◆ Brief:
For the listing below, show each line that includes the string "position".

◆ Data excerpts:
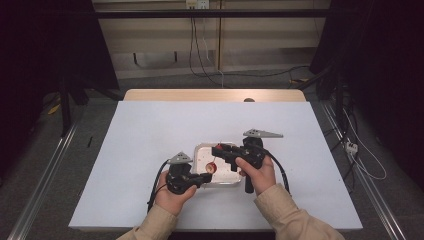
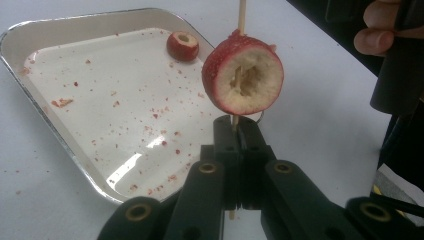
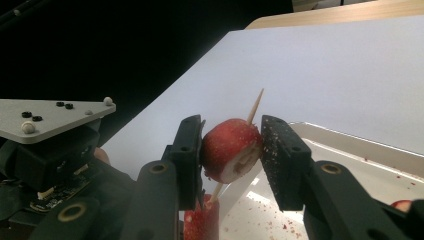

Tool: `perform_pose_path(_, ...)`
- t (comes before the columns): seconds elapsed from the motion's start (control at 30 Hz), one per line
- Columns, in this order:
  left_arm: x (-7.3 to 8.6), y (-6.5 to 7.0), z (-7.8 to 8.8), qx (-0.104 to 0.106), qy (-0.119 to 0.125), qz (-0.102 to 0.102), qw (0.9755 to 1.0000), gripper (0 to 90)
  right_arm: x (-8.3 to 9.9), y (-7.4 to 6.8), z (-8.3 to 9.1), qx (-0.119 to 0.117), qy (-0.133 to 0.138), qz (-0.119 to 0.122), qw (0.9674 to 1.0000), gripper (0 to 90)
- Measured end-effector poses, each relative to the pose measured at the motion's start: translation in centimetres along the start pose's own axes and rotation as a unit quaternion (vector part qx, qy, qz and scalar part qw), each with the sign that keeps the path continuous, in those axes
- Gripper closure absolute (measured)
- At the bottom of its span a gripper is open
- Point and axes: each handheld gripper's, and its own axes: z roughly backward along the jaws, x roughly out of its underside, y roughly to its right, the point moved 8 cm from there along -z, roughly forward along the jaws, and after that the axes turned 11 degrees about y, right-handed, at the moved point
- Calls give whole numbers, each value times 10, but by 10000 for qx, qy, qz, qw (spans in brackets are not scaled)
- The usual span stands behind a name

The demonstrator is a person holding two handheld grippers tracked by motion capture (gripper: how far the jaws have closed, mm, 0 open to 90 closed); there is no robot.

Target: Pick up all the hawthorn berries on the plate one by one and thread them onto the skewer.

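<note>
My left gripper (image 2: pixel 235 125) is shut on a thin wooden skewer (image 2: pixel 242 17) that stands upright over a metal tray (image 2: pixel 50 115). A cored red fruit (image 2: pixel 243 75) is threaded on the skewer just above the jaws. My right gripper (image 3: pixel 232 145) is shut on a second red fruit (image 3: pixel 231 149), and the skewer's tip (image 3: pixel 256 107) pokes out of its top. The first fruit (image 3: pixel 200 225) sits lower on the same stick. In the high view both grippers meet over the tray (image 1: pixel 200 149), left gripper (image 1: pixel 206 176) near, right gripper (image 1: pixel 220 149) behind.
One more cored red fruit (image 2: pixel 182 46) lies at the tray's far corner, among red crumbs on the tray floor. The tray sits on a white table top (image 1: pixel 150 130) with a wooden edge (image 1: pixel 215 95) at the back. Cables trail from both grippers.
</note>
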Motion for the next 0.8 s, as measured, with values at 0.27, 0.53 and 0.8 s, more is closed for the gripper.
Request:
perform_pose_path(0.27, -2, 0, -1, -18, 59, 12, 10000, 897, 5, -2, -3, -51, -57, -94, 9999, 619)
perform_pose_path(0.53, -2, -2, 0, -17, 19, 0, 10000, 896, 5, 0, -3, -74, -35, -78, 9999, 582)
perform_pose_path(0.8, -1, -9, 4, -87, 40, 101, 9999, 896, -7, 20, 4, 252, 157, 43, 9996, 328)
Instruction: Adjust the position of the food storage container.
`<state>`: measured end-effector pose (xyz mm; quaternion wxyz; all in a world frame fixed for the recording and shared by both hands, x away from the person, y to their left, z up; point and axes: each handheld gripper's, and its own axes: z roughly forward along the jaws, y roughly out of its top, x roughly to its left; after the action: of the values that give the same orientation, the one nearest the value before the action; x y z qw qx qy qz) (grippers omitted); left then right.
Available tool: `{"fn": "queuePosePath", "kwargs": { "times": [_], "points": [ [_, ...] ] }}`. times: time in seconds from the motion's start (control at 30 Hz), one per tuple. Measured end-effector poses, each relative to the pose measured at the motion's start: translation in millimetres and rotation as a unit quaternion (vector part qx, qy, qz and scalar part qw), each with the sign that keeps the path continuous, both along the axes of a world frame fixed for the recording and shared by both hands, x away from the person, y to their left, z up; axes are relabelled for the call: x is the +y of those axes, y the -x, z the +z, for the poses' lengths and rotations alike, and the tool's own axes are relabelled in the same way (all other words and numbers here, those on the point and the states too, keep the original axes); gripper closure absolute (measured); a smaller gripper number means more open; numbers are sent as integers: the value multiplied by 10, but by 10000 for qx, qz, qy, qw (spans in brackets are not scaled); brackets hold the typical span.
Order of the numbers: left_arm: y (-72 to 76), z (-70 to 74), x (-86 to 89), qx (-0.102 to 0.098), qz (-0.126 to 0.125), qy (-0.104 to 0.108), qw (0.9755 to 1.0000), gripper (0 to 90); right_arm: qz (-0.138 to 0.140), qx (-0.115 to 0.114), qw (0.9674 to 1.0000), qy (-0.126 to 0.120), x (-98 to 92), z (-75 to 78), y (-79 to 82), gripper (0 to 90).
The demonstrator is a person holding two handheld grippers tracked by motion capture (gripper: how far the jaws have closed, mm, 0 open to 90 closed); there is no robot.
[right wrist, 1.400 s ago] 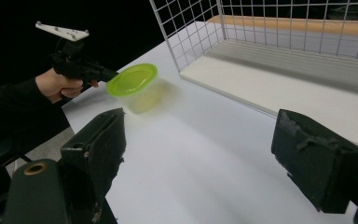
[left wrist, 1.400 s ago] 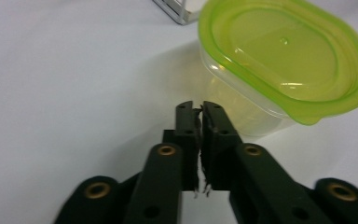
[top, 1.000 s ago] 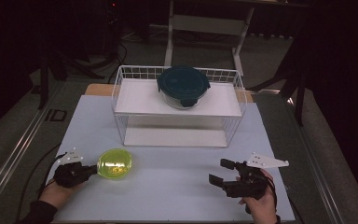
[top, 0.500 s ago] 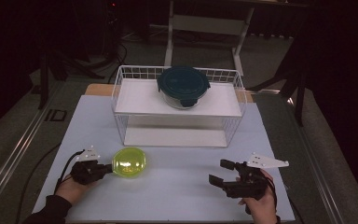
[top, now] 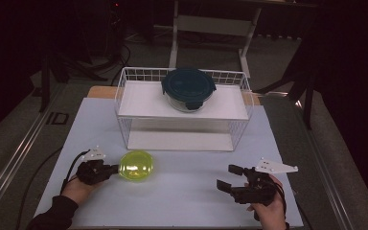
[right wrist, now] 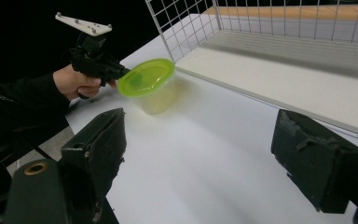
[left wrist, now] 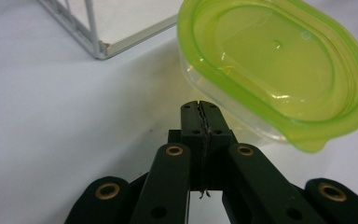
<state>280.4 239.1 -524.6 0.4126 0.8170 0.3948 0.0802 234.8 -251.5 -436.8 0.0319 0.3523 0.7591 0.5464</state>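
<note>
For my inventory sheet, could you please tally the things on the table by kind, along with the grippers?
Lidded containers: 2, the green-lidded container and the dark-lidded container.
Wire racks: 1, the white wire rack.
Grippers: 2, the left gripper and the right gripper.
Total: 5

A tub with a bright yellow-green lid [left wrist: 279, 70] and a clear body is showing just beyond the tips of the black left gripper [left wrist: 199, 108], whose pivots are glinting brass. The right gripper [right wrist: 214, 154] is showing black too, its jaws framing pale white table [right wrist: 205, 158]. A white wire rack [top: 182, 108] is carrying a dark teal-lidded container [top: 188, 86].
</note>
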Motion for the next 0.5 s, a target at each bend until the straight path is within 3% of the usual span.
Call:
{"fn": "queuePosePath", "kwargs": {
  "times": [0.5],
  "points": [
    [-139,15,-441,36,-324,44,9995,891,15,8,10000,68,-3,-41,17,174]
  ]
}}
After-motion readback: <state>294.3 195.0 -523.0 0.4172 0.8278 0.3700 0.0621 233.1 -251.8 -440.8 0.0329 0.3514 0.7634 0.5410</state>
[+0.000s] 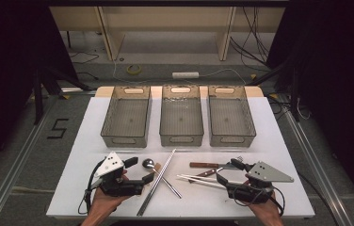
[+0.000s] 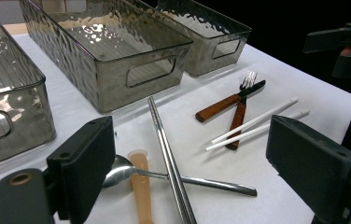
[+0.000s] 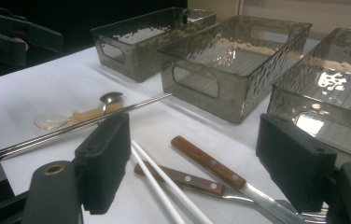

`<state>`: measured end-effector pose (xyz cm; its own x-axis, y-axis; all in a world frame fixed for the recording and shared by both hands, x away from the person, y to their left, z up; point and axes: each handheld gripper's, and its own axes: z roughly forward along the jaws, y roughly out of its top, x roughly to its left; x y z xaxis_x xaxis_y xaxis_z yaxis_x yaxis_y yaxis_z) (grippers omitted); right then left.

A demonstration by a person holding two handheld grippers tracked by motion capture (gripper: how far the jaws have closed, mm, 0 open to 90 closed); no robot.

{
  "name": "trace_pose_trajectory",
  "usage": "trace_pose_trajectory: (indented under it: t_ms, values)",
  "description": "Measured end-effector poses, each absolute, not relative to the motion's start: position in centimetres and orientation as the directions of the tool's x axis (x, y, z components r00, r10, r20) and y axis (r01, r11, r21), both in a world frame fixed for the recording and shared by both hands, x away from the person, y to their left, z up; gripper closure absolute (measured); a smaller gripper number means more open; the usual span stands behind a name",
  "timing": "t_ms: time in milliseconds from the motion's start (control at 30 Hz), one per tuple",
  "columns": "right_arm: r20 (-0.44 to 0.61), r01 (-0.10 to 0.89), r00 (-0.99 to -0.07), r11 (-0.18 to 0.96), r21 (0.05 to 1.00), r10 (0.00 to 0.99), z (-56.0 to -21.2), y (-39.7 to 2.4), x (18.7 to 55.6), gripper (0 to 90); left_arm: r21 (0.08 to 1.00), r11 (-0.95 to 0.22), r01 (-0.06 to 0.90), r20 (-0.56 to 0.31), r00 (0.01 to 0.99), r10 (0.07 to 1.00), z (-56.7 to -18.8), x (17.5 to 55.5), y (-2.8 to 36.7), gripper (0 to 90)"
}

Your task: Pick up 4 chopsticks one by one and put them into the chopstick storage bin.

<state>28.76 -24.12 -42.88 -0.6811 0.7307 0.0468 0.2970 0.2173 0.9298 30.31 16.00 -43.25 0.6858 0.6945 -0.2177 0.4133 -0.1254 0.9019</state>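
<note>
1. Nearest the camera, at the tabletop's front edge, are two hand-held grippers: the left hand-held gripper (image 1: 137, 170) and the right hand-held gripper (image 1: 228, 173), each carried by a hand.
2. Between them lies the cutlery: a pair of long silver metal chopsticks (image 1: 157, 180), a steel spoon (image 2: 131, 171), a translucent amber plastic spoon (image 2: 141, 183), a pair of thin white chopsticks (image 1: 198, 181), a wooden-handled knife (image 3: 215, 168) and a wooden-handled fork (image 2: 239, 114).
3. The left hand-held gripper is released, jaws spread wide, grasping nothing; the steel spoon's bowl lies just beside its left jaw in the left gripper view.
4. The right hand-held gripper is likewise released and empty; the white chopsticks run between its jaws, lying flat on the tabletop, with the knife and fork just beyond.
5. Three smoked clear plastic bins (image 1: 181, 120) stand side by side toward the tabletop's back edge, well apart from both grippers.
</note>
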Motion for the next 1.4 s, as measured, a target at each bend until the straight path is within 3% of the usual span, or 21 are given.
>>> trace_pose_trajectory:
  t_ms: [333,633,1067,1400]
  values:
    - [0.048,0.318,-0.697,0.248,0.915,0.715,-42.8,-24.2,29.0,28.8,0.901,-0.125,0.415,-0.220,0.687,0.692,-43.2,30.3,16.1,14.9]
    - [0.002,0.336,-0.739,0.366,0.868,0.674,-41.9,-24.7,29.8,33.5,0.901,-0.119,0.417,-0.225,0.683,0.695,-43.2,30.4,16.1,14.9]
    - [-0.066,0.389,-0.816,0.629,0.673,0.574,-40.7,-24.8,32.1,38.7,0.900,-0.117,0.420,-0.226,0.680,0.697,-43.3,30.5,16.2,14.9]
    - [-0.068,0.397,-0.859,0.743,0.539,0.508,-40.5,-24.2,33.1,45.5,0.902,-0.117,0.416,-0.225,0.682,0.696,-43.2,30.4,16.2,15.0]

◆ Answer space:
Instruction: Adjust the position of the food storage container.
  "description": "Measured end-effector poses, each absolute, not relative to the motion's start: position in centimetres and orientation as the directions of the tool's x axis (x, y, z components r00, r10, r20) and y axis (r01, r11, r21), both in a world frame fixed for the recording and shared by both hands, x away from the person, y to their left, z up; gripper closure absolute (measured); a smaller gripper number means more open; the usual span stands behind a name",

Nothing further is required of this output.